When you think about it, that’s a small thing to do. But when you think about it, most of the things that God asks us to do can be expressed with small gesture. We are to pray — for for God’s kingdom to come (not the world as we in our flawed humanity want it to be), for God’s will to be done (“thy will” not “my will”), for daily bread (not enough to last a lifetime), for the ability to forgive (because that may be one of the hardest ways we are called upon to show God’s love into this world), and to be delivered from evil (which wears such attractive guises, as we can see in the way greed of the wealthy has come to dominate our landscape crushing the hearts and lives of God’s beloved poor).

And then, our prayers are to be followed by actions — not necessarily grand gestures, but actions. We help give birth to God’s kingdom each time we act with love toward another — whether that’s a kind word or a helping hand. We embrace God’s will each time we open ourselves to the simple truth that each day is God’s gift to us and we are to live it with gratitude (and hope, even when cancer or another challenge makes it tough). We place our trust in God when we choose to live simply so that others may simply live, when we are willing to share what we have with those who are in need. We find our way into forgiving others not by an act of will, but by staying in relationship with those whom God has given us to love, by showing up with a willingness to see that person — and their trials — with God’s loving eyes, which helps anger and hurt and pain release their grip on our heart.

We can only be delivered from evil by asking God to open our hearts and minds to the inter-relationships of all things. We live in a world which increasingly works to deny this. This can be seen in every arena. I’ll use the example of neonicotinoids simply because it was a conservation award which brought the dearest of dear friends into my life. Neonics are administered through seed coatings. The theory is that the plant’s roots absorb the insecticide; the reality is that much more of it is washed away and is decimating insect and wildfowl populations it wasn’t intended to affect. However, farmers find it to be effective and are reluctant to sacrifice the convenience.
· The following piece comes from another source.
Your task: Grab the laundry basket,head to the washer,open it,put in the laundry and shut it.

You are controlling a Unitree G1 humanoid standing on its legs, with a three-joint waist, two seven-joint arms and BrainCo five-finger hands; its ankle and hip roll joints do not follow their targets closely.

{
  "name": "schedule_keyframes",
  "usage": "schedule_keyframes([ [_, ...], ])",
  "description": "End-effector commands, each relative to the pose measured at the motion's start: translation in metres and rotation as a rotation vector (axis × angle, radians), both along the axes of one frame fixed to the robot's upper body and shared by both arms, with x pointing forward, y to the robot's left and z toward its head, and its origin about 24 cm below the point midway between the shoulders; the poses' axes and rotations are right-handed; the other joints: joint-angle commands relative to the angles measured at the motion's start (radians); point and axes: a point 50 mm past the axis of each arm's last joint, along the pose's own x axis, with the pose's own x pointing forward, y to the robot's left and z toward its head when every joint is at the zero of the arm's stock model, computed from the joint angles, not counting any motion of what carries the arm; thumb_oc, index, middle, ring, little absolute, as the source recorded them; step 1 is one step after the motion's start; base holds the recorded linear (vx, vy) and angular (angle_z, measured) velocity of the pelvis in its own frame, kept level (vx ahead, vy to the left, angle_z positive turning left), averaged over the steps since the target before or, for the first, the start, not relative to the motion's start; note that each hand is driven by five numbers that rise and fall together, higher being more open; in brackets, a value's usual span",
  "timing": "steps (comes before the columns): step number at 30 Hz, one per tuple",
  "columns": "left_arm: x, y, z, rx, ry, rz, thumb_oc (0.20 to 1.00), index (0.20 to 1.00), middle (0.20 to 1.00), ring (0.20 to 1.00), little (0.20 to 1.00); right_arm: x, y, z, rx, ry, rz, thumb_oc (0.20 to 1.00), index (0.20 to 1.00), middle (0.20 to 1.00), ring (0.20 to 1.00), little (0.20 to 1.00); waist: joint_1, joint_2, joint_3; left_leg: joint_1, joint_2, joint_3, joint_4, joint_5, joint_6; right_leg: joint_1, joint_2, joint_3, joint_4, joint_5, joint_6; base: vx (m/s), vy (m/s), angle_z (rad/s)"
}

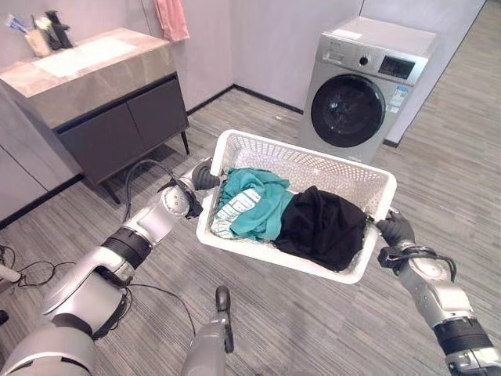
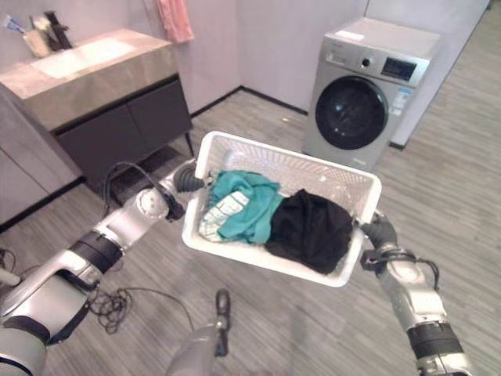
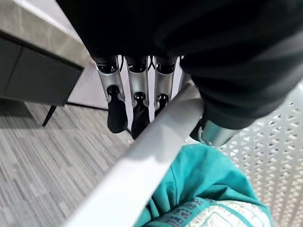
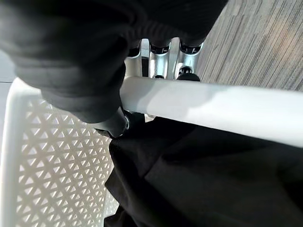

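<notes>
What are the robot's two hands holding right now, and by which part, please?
Both grip the white laundry basket by its rim: the left hand at one short end, the right hand at the opposite end.

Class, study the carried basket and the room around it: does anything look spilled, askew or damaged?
Nothing stands out. The laundry basket is held by its rims in the left robot hand and right robot hand, clothes inside; washer door shut.
</notes>
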Motion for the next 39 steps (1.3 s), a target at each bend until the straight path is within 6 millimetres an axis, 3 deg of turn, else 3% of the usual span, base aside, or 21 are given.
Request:
schedule_keyframes([
  [1,-0.005,-0.075,0.06,-0.079,-0.227,-0.308,0.2,0.2,0.2,0.2,0.2,0.03,0.047,0.071,0.013,-0.353,0.226,0.2,0.2,0.2,0.2,0.2,0.065,0.023,-0.134,0.165,0.029,-0.04,-0.019,0.141,0.016,-0.088,-0.052,-0.052,0.102,-0.019,0.121,0.65,0.058,-0.28],
  [2,-0.005,-0.07,0.059,-0.059,-0.229,-0.302,0.2,0.2,0.2,0.2,0.2,0.032,0.048,0.073,0.006,-0.357,0.237,0.2,0.2,0.2,0.2,0.2,0.081,0.009,-0.159,0.188,-0.007,-0.092,0.001,0.129,0.035,-0.081,-0.066,-0.031,0.169,-0.018,0.144,0.8,0.108,-0.37],
  [3,-0.003,-0.064,0.057,-0.043,-0.226,-0.287,0.2,0.2,0.2,0.2,0.2,0.037,0.056,0.071,0.02,-0.353,0.258,0.2,0.2,0.2,0.2,0.2,0.095,-0.009,-0.177,0.227,-0.036,-0.084,0.028,0.087,0.075,-0.129,-0.104,-0.024,0.347,0.113,0.218,0.73,0.133,-0.48],
  [5,-0.002,-0.057,0.057,-0.041,-0.231,-0.261,0.2,0.2,0.2,0.2,0.2,0.043,0.066,0.071,0.016,-0.345,0.286,0.2,0.2,0.2,0.2,0.2,0.08,0.019,-0.156,0.315,-0.031,-0.068,0.034,0.023,0.13,-0.257,-0.165,-0.039,0.694,0.279,0.294,0.52,0.186,-0.8],
  [6,-0.002,-0.054,0.057,-0.052,-0.229,-0.245,0.2,0.2,0.2,0.2,0.2,0.047,0.073,0.072,0.006,-0.351,0.3,0.2,0.2,0.2,0.2,0.2,0.071,0.051,-0.139,0.366,-0.028,-0.07,0.031,-0.003,0.158,-0.347,-0.216,-0.086,0.867,0.28,0.289,0.36,0.158,-0.55],
  [8,-0.002,-0.054,0.06,-0.056,-0.234,-0.247,0.2,0.2,0.2,0.2,0.2,0.047,0.072,0.072,-0.002,-0.346,0.296,0.2,0.2,0.2,0.2,0.2,0.066,0.059,-0.135,0.395,-0.032,-0.078,0.015,-0.009,0.164,-0.382,-0.258,-0.108,0.912,0.261,0.277,0.28,0.099,0.04],
  [9,-0.003,-0.059,0.063,-0.058,-0.242,-0.268,0.2,0.2,0.2,0.2,0.2,0.046,0.069,0.074,-0.016,-0.352,0.289,0.2,0.2,0.2,0.2,0.2,0.054,0.073,-0.128,0.438,-0.038,-0.096,-0.008,-0.017,0.163,-0.434,-0.297,-0.15,0.887,0.208,0.257,0.28,0.062,0.11],
  [11,-0.004,-0.062,0.064,-0.06,-0.243,-0.281,0.2,0.2,0.2,0.2,0.2,0.046,0.068,0.077,-0.025,-0.358,0.291,0.2,0.2,0.2,0.2,0.2,0.046,0.075,-0.123,0.457,-0.038,-0.107,-0.016,-0.021,0.157,-0.457,-0.301,-0.172,0.835,0.181,0.251,0.22,-0.033,0.11],
  [15,-0.005,-0.061,0.065,-0.051,-0.244,-0.286,0.2,0.2,0.2,0.2,0.2,0.045,0.063,0.085,-0.046,-0.387,0.29,0.2,0.2,0.2,0.2,0.2,0.037,0.08,-0.118,0.487,-0.018,-0.136,-0.013,-0.055,0.118,-0.448,-0.314,-0.185,0.478,0.114,0.222,0.24,-0.176,0.46],
  [18,-0.004,-0.061,0.068,-0.05,-0.267,-0.28,0.2,0.2,0.2,0.2,0.2,0.041,0.061,0.089,-0.046,-0.409,0.285,0.2,0.2,0.2,0.2,0.2,0.028,0.081,-0.116,0.5,-0.006,-0.156,-0.004,-0.081,0.101,-0.452,-0.32,-0.098,0.273,0.173,0.235,0.22,-0.216,0.38],
  [21,-0.003,-0.063,0.065,-0.028,-0.277,-0.278,0.2,0.2,0.2,0.2,0.2,0.037,0.06,0.089,-0.038,-0.419,0.283,0.2,0.2,0.2,0.2,0.2,0.006,0.071,-0.119,0.53,0.006,-0.176,0.022,-0.133,0.088,-0.46,-0.357,0.004,0.144,0.272,0.267,0.28,-0.261,0.4],
  [22,-0.003,-0.063,0.065,-0.028,-0.277,-0.279,0.2,0.2,0.2,0.2,0.2,0.037,0.06,0.088,-0.038,-0.419,0.283,0.2,0.2,0.2,0.2,0.2,0.006,0.072,-0.118,0.53,0.007,-0.177,0.024,-0.135,0.088,-0.457,-0.356,0.003,0.141,0.273,0.268,0.43,-0.489,0.25],
  [23,-0.002,-0.066,0.068,-0.008,-0.289,-0.29,0.2,0.2,0.2,0.2,0.2,0.035,0.057,0.089,-0.042,-0.414,0.285,0.2,0.2,0.2,0.2,0.2,-0.004,0.058,-0.137,0.548,0.025,-0.182,0.038,-0.151,0.067,-0.421,-0.345,0.028,0.1,0.267,0.272,0.31,-0.403,0.15],
  [27,-0.001,-0.064,0.068,-0.01,-0.289,-0.287,0.2,0.2,0.2,0.2,0.2,0.031,0.05,0.092,-0.068,-0.417,0.277,0.2,0.2,0.2,0.2,0.2,-0.011,0.047,-0.154,0.559,0.08,-0.204,0.068,-0.113,0.031,-0.407,-0.293,0.027,0.125,0.241,0.256,0.23,-0.369,-0.07],
  [30,-0.002,-0.062,0.076,-0.011,-0.311,-0.287,0.2,0.2,0.2,0.2,0.2,0.027,0.042,0.102,-0.103,-0.453,0.257,0.2,0.2,0.2,0.2,0.2,-0.021,0.042,-0.163,0.561,0.155,-0.215,0.108,-0.051,-0.004,-0.382,-0.23,-0.021,0.13,0.19,0.221,0.16,-0.394,-0.38],
  [31,-0.002,-0.06,0.082,-0.011,-0.324,-0.289,0.2,0.2,0.2,0.2,0.2,0.023,0.037,0.105,-0.113,-0.47,0.239,0.2,0.2,0.2,0.2,0.2,-0.023,0.035,-0.164,0.541,0.187,-0.222,0.146,0.001,-0.011,-0.362,-0.196,-0.03,0.111,0.175,0.205,0.12,-0.384,-0.04],
  [34,-0.001,-0.058,0.084,-0.008,-0.323,-0.28,0.2,0.2,0.2,0.2,0.2,0.02,0.031,0.109,-0.117,-0.483,0.219,0.2,0.2,0.2,0.2,0.2,-0.026,0.023,-0.159,0.505,0.215,-0.222,0.218,0.033,-0.01,-0.331,-0.165,-0.039,0.062,0.175,0.185,0.05,-0.314,0.03],
  [36,-0.002,-0.058,0.086,-0.01,-0.322,-0.284,0.2,0.2,0.2,0.2,0.2,0.015,0.023,0.111,-0.124,-0.493,0.186,0.2,0.2,0.2,0.2,0.2,-0.034,0.01,-0.15,0.452,0.243,-0.182,0.314,0.048,0.004,-0.298,-0.15,-0.05,0.02,0.172,0.166,-0.02,-0.293,-0.11],
  [37,-0.002,-0.059,0.085,-0.018,-0.318,-0.286,0.2,0.2,0.2,0.2,0.2,0.012,0.018,0.11,-0.131,-0.492,0.165,0.2,0.2,0.2,0.2,0.2,-0.04,0.004,-0.144,0.437,0.262,-0.137,0.345,0.053,0.011,-0.287,-0.145,-0.06,0.007,0.173,0.157,-0.01,-0.28,0.03],
  [38,-0.003,-0.064,0.087,-0.029,-0.324,-0.303,0.2,0.2,0.2,0.2,0.2,0.007,0.011,0.111,-0.145,-0.494,0.139,0.2,0.2,0.2,0.2,0.2,-0.057,0.005,-0.134,0.43,0.294,-0.041,0.378,0.035,0.0,-0.259,-0.133,-0.075,-0.019,0.155,0.154,-0.06,-0.212,0.14],
  [39,-0.003,-0.067,0.09,-0.034,-0.333,-0.308,0.2,0.2,0.2,0.2,0.2,0.005,0.01,0.111,-0.155,-0.492,0.135,0.2,0.2,0.2,0.2,0.2,-0.053,0.008,-0.125,0.424,0.283,-0.008,0.378,0.014,0.006,-0.256,-0.13,-0.084,-0.031,0.164,0.148,-0.04,-0.124,0.21],
])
So, bee keepers and those who rely on bees are dealing with the consequences, and hunters, who are finding fewer ducks and pheasants in the fields because the insect life needed to sustain the young simply isn’t there, are living with the consequences.

The same pattern can be seen in so many areas of our life today, and our society is becoming increasingly immune to the ramifications because those who benefit the most have the loudest voices. However, if we are to live as people of faith, we have to be willing to see our world as God created it — inter-related — and only when an action benefits the common good can it said to be of God. Only when we work for the common good can we know that our values are aligned with our prayers. Only when we work for the common good can we truly say we are acting in a way which is consistent with our desire to be delivered from evil.